For PostgreSQL on Cloud SQL, setup is straightforward—the services integrate natively. For self-hosted or other cloud PostgreSQL, you need to ensure network connectivity and proper replication configuration.

Pricing is based on data processed (GB) with no per-row charges. This model favors high-volume, frequent-change workloads over sparse updates to large rows.

AWS Database Migration Service (DMS)

AWS DMS handles database migration and ongoing replication, including CDC for PostgreSQL. While originally designed for migrations, many teams use it for continuous replication between databases or to data lakes.

DMS supports PostgreSQL as both a source and target. For CDC, it uses logical replication to capture changes and applies them to the target with configurable latency. It handles initial full load plus ongoing CDC, managing the transition automatically.

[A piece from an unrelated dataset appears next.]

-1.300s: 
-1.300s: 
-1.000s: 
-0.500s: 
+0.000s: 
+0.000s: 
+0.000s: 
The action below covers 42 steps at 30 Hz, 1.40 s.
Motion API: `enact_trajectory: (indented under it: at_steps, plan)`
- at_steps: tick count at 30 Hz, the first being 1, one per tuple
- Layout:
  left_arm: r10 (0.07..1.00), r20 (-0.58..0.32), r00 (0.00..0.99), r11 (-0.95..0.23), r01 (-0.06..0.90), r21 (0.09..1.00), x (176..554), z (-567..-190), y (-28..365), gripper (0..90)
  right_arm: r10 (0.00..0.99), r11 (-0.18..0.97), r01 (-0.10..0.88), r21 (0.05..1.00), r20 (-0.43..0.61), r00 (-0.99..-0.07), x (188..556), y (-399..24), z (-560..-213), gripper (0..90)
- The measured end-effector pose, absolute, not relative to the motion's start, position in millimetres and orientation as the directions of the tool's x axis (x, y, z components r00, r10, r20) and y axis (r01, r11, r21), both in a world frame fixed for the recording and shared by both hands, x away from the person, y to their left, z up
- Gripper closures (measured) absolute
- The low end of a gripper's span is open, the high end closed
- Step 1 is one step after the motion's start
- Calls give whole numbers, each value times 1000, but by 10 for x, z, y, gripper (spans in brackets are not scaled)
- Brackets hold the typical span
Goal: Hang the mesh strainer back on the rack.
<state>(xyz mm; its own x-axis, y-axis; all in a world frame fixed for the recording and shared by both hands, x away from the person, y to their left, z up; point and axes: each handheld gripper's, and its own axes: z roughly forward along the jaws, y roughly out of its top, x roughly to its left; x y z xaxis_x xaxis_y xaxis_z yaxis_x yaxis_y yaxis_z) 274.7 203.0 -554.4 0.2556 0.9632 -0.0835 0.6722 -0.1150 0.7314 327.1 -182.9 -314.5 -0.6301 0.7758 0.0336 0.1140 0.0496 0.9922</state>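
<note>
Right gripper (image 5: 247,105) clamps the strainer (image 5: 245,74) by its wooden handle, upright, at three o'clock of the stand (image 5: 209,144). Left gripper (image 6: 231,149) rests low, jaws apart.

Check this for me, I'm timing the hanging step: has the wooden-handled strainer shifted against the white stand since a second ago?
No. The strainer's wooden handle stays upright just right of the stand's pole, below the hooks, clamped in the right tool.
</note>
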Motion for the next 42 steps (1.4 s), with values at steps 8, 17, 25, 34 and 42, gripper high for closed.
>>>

Supported targets include other RDS databases, Redshift, S3, Kinesis, and Kafka. The S3 and Kinesis targets are commonly used for building data lakes or feeding real-time analytics.

DMS runs on replication instances that you provision. These instances handle the extraction, transformation, and loading of data. You choose instance sizes based on workload—higher throughput needs larger instances.

The service includes the Schema Conversion Tool (SCT) for heterogeneous migrations, though for CDC between PostgreSQL databases this isn’t typically needed.

Pricing is based on replication instance hours plus storage. A dms.t3.medium instance runs about $70/month. Data transfer costs apply when moving data across regions or out of AWS.

Comparison

ToolTypeLatencyBest for
DebeziumOpen-sourceReal-timeKafka-based architectures
AirbyteOpen-source/CloudMinutesMulti-destination ELT
FivetranManaged SaaSMinutesEnterprise warehouse loading
HightouchManaged SaaSMinutesReverse ETL to SaaS tools
Estuary FlowManaged/Self-hostedSecondsReal-time transformations
DatastreamGCP managedMinutesGCP-native pipelines
AWS DMSAWS managedMinutesAWS migrations and replication

Choosing a CDC tool

Choose Debezium if you’re comfortable with Kafka and want maximum flexibility. It’s the most powerful option but requires the most operational investment.

Choose Airbyte if you need to replicate to multiple destinations and want an open-source option with a friendly UI. The managed cloud version reduces operations burden.

Choose Fivetran if you need enterprise-grade reliability for warehouse loading and can budget for a managed service. It’s the most polished option for data teams.

Choose Hightouch if your primary need is reverse ETL—getting warehouse data into operational tools. Pair it with another CDC tool for the forward direction.

Choose Estuary Flow if you need sub-second latency and want to transform data in-flight without separate infrastructure.

Choose Datastream or DMS if you’re committed to GCP or AWS respectively and want native integration with your cloud provider’s ecosystem.

Wrapping up

PostgreSQL’s logical replication makes CDC possible, and the tools above make it practical. The right choice depends on your latency requirements, destination systems, operational capacity, and cloud provider. For most teams, starting with a managed service (Fivetran, Airbyte Cloud, or cloud-native options) reduces the initial complexity, with the option to move to self-hosted Debezium later if needed.